Uma onda de entusiasmo aproxima retórica e prática na terceira semana de novembro. A defesa de taxa de crescimento de 5% em 2007 feita pela equipe econômica ganhou aliados.
Uma barricada contra o pessimismo foi erguida por um dado isolado mas supreendente: o forte aumento das vendas do comércio varejista em setembro. O Instituto Brasileiro de Geografia e Estatística (IBGE) reportou expansão de 2,06% ante agosto - resultado vigoroso e precedido por avanço de 2,75% no mês anterior. Em comparação com setembro de 2005, as vendas saltaram 10,1%.
"A expansão do varejo pode não justificar tanta animação, mas esse resultado estabelece, sim, uma configuração muito positiva para o ano que vem", afirma Alexandre Mathias, economista-chefe do Unibanco Asset Management. "Esperávamos um resultado forte e ele confirma a visão de atividade recuperando-se com extrema nitidez e inflação também avançando com extrema nitidez."

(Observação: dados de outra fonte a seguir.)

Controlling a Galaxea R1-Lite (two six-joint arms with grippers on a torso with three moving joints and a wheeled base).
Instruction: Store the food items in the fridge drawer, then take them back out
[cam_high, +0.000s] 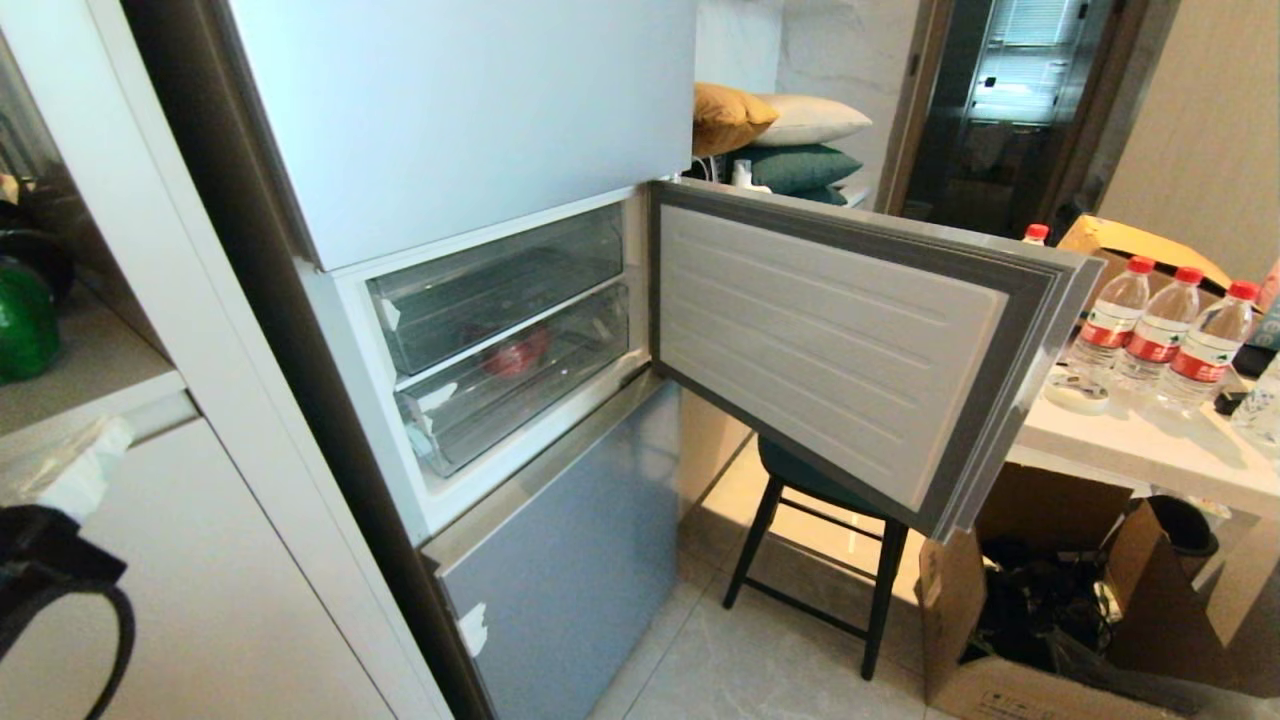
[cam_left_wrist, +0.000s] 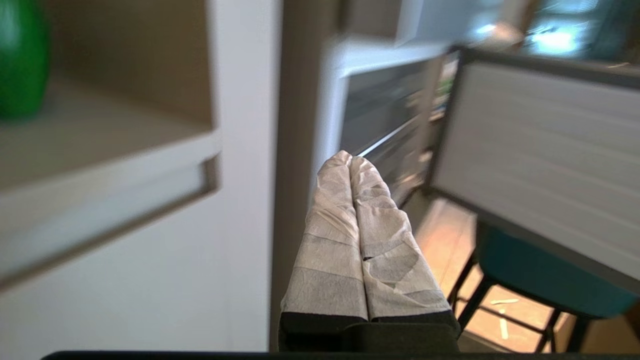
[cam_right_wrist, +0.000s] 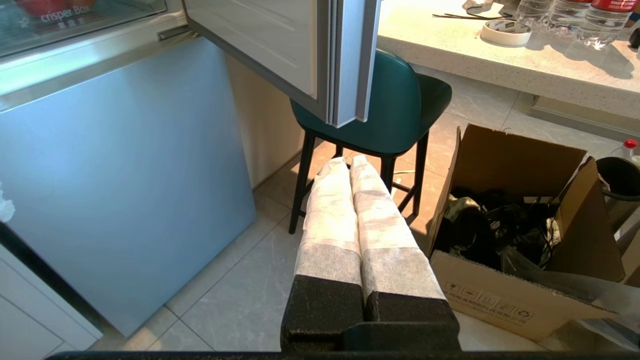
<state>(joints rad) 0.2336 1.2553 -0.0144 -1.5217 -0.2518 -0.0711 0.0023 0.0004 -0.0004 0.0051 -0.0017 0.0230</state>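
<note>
The fridge's middle door (cam_high: 830, 340) stands open on two clear plastic fridge drawers, an upper (cam_high: 500, 285) and a lower (cam_high: 515, 390), both pushed in. Something red (cam_high: 515, 352) shows through the lower one. A glossy green rounded thing (cam_high: 25, 320) (cam_left_wrist: 22, 55) sits on the cabinet shelf at the left; it may be one of the food items, but I cannot tell. No potato shows. My left gripper (cam_high: 95, 450) (cam_left_wrist: 350, 159) is shut and empty, low in front of the cabinet and pointing toward the fridge. My right gripper (cam_right_wrist: 348, 162) is shut and empty, hanging over the floor near the stool.
A teal stool (cam_high: 810, 480) stands under the open door. An open cardboard box (cam_high: 1040, 620) of dark stuff sits on the floor at the right. Several water bottles (cam_high: 1160, 325) stand on a white counter (cam_high: 1150, 450). The grey-blue lower fridge panel (cam_high: 570, 560) is closed.
</note>
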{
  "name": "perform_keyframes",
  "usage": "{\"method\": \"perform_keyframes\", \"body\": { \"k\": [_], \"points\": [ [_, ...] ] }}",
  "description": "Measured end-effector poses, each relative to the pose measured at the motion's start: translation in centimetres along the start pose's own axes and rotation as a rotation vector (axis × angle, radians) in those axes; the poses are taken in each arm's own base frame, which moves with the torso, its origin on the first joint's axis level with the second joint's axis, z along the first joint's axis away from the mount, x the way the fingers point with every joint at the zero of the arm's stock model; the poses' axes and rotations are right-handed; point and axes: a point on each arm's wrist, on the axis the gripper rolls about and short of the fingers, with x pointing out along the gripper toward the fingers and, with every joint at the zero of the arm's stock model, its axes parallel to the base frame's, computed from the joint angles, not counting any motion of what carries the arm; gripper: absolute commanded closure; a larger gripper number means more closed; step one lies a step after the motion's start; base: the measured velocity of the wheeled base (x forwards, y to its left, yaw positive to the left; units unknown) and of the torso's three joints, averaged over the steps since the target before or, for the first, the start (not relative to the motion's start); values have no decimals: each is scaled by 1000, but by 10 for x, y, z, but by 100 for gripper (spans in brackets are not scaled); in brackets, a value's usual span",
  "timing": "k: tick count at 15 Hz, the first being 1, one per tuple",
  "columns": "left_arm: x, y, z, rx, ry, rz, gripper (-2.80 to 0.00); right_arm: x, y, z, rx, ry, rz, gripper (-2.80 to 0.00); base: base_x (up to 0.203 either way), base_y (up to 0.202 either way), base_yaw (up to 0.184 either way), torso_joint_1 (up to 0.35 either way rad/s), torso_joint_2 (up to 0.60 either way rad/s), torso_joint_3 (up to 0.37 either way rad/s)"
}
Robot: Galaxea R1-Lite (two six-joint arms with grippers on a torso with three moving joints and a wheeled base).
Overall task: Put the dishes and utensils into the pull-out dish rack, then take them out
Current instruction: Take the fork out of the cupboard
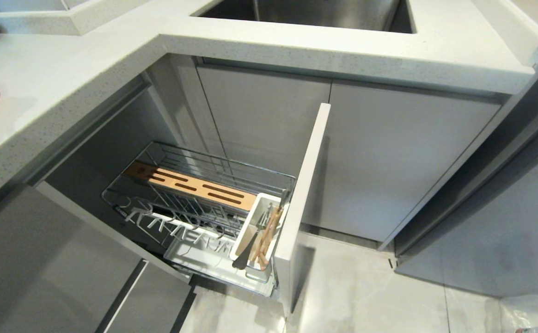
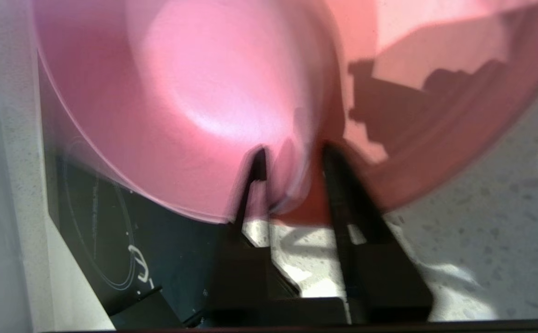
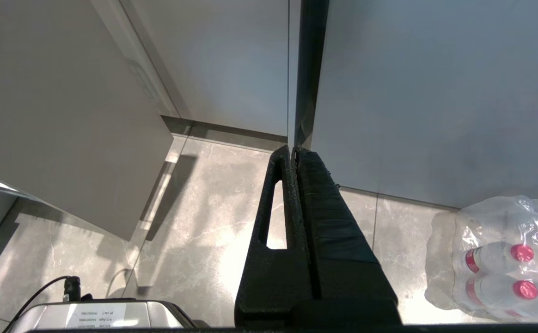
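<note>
While chopsticks (image 1: 269, 231) and fork (image 1: 246, 252) stand in the rack's white caddy (image 1: 256, 217), at 6 o'clock in the head view, both dishes sit on the countertop (image 2: 481, 222) at 9 o'clock. The left gripper (image 2: 292, 155) is apart, straddling the pink bowl (image 2: 181, 92) rim; the plate (image 2: 458, 69) lies beside it. The right gripper (image 3: 293, 150) is together, parked (over floor). I judge this bowl pickup: next, close firmly and lift.

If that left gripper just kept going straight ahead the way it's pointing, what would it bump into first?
Most likely the pink bowl: its rim sits right between the left gripper's parted fingers, so it is already there. The pink plate lies just beside it. The motion blur makes the exact contact hard to judge.
</note>
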Motion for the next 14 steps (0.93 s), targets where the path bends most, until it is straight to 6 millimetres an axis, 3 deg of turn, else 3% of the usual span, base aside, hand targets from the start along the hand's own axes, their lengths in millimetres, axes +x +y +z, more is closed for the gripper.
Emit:
{"method": "perform_keyframes", "body": {
  "k": [8,11,14],
  "points": [
    [-7,7,7,-65,-98,47,-280,0,0,0,0,0,0,0,0,0,0,0,0,0],
    [-22,17,9,-144,-192,90,-280,0,0,0,0,0,0,0,0,0,0,0,0,0],
    [-53,28,4,-261,-348,97,-280,0,0,0,-12,0,0,0,0,0,0,0,0,0]
  ]
}}
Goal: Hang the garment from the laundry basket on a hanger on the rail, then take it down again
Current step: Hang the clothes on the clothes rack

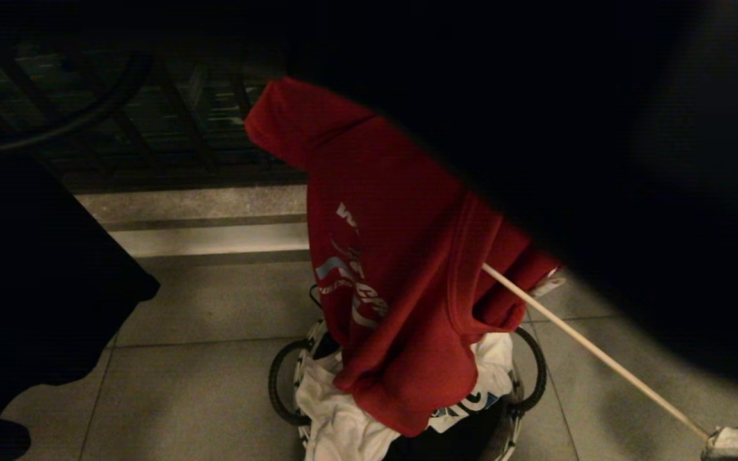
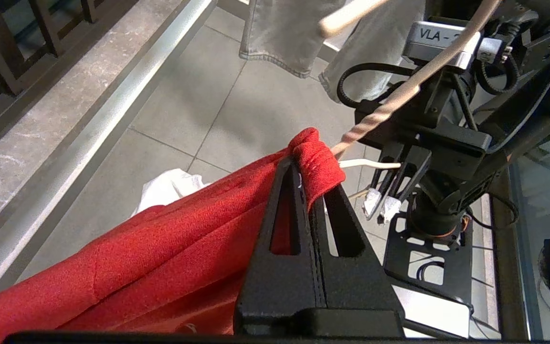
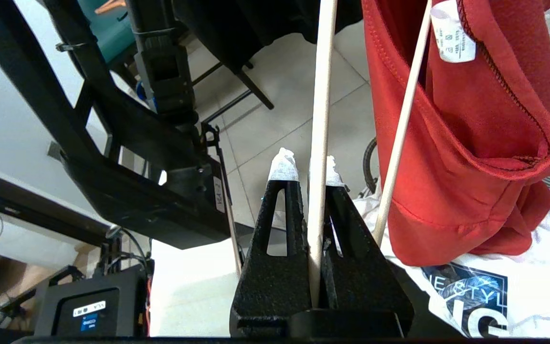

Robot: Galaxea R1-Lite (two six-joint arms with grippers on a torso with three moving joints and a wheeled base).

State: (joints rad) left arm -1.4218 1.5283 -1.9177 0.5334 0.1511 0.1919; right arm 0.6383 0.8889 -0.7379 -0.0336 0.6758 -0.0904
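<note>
Left to right: the left gripper (image 2: pixel 311 179) is clenched on a bunched fold of the red T-shirt (image 1: pixel 401 256), which hangs above the laundry basket (image 1: pixel 282 384) (a white T-shirt (image 1: pixel 337 422) fills it), while the right gripper (image 3: pixel 306 172) at the near right clamps the cream wire hanger (image 3: pixel 320 119). One hanger arm already runs inside the shirt, so threading looks under way. Next, the shirt wants seating across both shoulders before the lift to the rail.
</note>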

Mathias trabalha com a perspectiva de atividade crescendo entre 6% e 7% no quarto trimestre deste ano ante o quarto trimestre de 2005. "Essa indicação, se confirmada, é ótima e autoriza esperar aumento do Produto Interno Bruto de 3,5% a 4% no ano que vem", diz o economista que considera temerário, para o próprio governo, bancar projeção de 5% para 2007. "Não dá para cravar números e nem defender 5% de aumento do PIB, mas 4,5% é factível."
Volatilidade perversa
Edgard Pereira, presidente do Instituto de Estudos para o Desenvolvimento Industrial (Iedi), alerta para o estigma carregado pela expectativa de expansão de 5% do PIB.
"Argumenta-se que a economia brasileira não pode crescer 5% ao ano por razões estruturais, mas há pouco, em 2004, crescemos 4,9%. A indicação de 5% é viável no curto prazo e o País não tem problema de oferta para crescer nessa magnitude. A questão relevante é a continuidade dessa taxa de crescimento", avisa.
Pereira, professor da Unicamp, faz um alerta sobre o poderoso efeito da volatilidade das taxas de crescimento econômico sobre a decisão de investimentos dos empresários. "O efeito da volatilidade é grave. O empresário não toma decisões considerando nem o pico e nem o vale das taxas de expansão que, para manter um patamar constante, dependem essencialmente de investimentos." O presidente do Iedi constata que o ritmo da demanda anima as empresas, mas reconhece que animação não garante oferta maior de bens.
Um economista que já transitou pelo setor público, e prefere não se identificar, concorda com Pereira e insiste que se o ritmo da produção industrial não guarda semelhança com o consumo, representado pelas vendas, parte da oferta de bens é assegurada pelas importações e desova de estoques.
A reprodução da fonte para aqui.